= Ulf Landmesser =

Ulf Landmesser (24 November 1970 in Dresden) is a German specialist for cardiology and internal medicine. He is professor at the Institute for Health Research in Berlin and Head of the Medical Clinic of Cardiology at the Charité in Berlin. Landmesser is known for his work on coronary interventions and modern methods of catheter-based heart valve therapy.

==Biography==
From 1990 until 1997 Landmesser studied human medicine at the Hannover Medical School, the University of Connecticut in Farmington (USA) and the National Heart & Lung Institute in London; he specialised in internal medicine and cardiology at the Medical School of Hannover.

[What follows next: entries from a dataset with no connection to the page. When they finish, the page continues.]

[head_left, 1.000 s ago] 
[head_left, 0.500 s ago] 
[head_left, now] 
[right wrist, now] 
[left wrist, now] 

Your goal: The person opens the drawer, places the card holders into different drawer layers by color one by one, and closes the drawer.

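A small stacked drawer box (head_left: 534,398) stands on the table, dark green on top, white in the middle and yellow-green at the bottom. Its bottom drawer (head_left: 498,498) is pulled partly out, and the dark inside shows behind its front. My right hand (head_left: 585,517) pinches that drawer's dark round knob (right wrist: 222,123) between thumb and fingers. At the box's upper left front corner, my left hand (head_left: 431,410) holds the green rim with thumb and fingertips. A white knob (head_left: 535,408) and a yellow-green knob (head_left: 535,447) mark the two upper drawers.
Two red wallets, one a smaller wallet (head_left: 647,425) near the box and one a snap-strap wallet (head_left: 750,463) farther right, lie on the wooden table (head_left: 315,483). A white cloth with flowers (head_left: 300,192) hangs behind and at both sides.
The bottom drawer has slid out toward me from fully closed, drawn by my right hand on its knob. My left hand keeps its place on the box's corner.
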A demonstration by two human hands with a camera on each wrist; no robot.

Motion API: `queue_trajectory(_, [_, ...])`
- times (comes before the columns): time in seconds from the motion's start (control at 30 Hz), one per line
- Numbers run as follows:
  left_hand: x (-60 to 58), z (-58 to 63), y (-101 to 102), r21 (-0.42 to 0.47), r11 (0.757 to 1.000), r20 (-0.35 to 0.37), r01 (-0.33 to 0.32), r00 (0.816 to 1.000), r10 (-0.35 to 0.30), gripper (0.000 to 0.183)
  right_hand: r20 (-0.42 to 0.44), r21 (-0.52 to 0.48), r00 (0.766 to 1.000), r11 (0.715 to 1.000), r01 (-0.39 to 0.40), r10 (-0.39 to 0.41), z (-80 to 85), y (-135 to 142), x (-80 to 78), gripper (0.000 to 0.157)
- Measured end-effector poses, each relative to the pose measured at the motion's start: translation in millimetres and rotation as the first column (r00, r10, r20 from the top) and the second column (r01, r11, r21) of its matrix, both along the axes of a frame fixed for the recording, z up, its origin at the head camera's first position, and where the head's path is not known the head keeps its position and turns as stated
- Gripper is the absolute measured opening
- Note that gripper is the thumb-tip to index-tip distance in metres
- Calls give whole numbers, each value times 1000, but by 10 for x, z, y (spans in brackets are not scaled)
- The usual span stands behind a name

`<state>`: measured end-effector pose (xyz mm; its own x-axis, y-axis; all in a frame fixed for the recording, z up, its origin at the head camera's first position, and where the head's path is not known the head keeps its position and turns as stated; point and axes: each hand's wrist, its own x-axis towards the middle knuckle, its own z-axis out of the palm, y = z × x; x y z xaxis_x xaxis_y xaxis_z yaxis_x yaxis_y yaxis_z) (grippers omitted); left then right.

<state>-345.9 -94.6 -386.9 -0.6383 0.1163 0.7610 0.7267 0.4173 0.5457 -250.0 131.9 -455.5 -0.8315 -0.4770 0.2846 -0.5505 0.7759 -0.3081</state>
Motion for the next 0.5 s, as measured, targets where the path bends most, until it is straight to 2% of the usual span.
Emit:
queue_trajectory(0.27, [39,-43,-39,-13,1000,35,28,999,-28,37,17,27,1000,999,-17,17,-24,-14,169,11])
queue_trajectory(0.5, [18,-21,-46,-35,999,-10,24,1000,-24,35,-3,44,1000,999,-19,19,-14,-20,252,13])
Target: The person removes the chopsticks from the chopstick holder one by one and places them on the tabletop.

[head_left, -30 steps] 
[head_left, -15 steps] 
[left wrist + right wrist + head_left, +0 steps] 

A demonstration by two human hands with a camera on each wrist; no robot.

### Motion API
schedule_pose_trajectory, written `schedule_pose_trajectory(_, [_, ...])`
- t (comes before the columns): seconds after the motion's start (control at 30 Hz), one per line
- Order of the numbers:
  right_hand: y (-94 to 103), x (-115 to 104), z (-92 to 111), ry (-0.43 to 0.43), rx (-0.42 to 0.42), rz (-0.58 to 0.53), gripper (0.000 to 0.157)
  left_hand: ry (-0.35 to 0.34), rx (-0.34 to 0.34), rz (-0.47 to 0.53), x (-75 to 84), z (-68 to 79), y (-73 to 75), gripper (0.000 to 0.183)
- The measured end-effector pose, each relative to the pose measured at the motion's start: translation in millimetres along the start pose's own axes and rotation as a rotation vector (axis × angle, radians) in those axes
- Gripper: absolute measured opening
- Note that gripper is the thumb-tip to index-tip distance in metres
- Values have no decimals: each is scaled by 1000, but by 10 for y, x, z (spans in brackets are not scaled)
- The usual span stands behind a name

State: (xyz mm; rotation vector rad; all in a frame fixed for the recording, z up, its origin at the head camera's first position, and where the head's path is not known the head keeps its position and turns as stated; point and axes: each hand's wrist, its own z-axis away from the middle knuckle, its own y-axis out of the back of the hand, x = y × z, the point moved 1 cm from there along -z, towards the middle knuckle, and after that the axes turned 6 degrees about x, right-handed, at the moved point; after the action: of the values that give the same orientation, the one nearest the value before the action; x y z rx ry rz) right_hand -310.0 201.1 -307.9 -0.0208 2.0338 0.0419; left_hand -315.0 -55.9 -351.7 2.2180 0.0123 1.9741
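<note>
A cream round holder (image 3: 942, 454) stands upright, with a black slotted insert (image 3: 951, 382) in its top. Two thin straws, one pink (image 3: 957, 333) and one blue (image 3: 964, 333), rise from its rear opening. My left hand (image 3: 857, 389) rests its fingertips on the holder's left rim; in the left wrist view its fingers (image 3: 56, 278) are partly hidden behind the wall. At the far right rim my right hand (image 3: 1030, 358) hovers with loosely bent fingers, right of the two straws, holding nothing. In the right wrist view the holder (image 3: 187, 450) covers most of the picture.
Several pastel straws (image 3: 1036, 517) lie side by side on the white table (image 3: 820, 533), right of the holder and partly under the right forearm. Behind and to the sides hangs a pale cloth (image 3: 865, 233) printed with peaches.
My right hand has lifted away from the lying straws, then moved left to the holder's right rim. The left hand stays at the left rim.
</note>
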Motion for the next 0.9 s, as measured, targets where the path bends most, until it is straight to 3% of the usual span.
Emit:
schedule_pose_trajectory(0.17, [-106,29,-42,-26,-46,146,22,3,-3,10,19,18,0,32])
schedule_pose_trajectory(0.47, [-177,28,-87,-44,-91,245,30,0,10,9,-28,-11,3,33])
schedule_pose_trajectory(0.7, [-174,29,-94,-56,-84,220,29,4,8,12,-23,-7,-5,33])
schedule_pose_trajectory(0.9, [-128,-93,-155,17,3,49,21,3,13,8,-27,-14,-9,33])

In 2000–2001 he performed a post-doctoral fellowship at the Department of Cardiology at the Emory University School of Medicine, Atlanta (USA) as a scholar of the Alexander von Humboldt Foundation. Landmesser returned to Hannover and qualified as lecturer on the subject of Oxidative stress and endothelial dysfunction in cardiovascular diseases. When his specialist medical training in cardiology and internal medicine was acknowledged, he first had been working in Hannover until he started his employment as senior physician at the University Hospital of Zürich. In 2010 he was appointed professor by the University of Zürich.
In 2010 he became head of Acute Cardiology and in 2012 deputy head of the Department of Cardiology at the University Hospital of Zürich. Since 2014 Landmesser has acted as chairman of the Department of Cardiology at the Charité in Berlin. Furthermore, from 2012 to 2014 he was visiting professor at the University College London and since 2009 has been a deputy editor of the European Heart Journal.

==Scientific contribution==
Landmesser's research examines mechanisms leading to coronary disease and in particular to myocardial infarction as well as novel catheter-based diagnostic and therapeutic procedures of cardiovascular medicine. The research group of Landmesser characterizes vascular function and the role of lipids in coronary disease and could show, that high-density lipoprotein (HDL) loses important vasoprotective properties in patients with coronary disease or chronic kidney disease, that can help to explain why raising of HDL-C was not effective in reducing cardiovascular risk in several recent large clinical trials. Landmesser and his team validated novel high-resolution catheter-based imaging methods for coronary arteries. and examined novel catheter-based approaches of stroke prevention. Professor Landmesser is active in the task force of the European Society of Cardiology establishing European Guidelines for the treatment of coronary disease.

== Awards ==
In 1999 the Swiss Society for Cardiology awarded Landmesser with the "Young Investigator Award". In 2000 he received the "Young Investigator Conference on Angiotensin II Award" from Merck & Co. One year later Landmesser was honored with the "Servier Young Investigator Award" of the International Symposium on Mechanisms of Vasodilatation, Boston, Mass. and the "Outstanding Fellows in Cardiology Special Recognition Award" of the Cardiology Fellows Forum of Excellence, Anaheim, California. In 2012 he received the "Frederick Goetz" price of the University of Zurich for his research on HDL cholesterol.

==Memberships in scientific organisations==
Landmesser is deputy editor of the European Heart Journal (since 2008) and member of the Scientific Program Committee of the European Society of Cardiology (since 2010). He also is member of the working group "Interventional Cardiology and Acute Coronary Syndrome" of the Swiss Society for Cardiology, board member of the group "Cardiovascular Biology Working Group" and editor of the section "Intravascular Imaging" of the scientific journal Current Cardiovascular Imaging Reports. Since 2012 he has been Treasurer and Executive Board Member of the European Association for Cardiovascular Prevention and Rehabilitation (EACPR).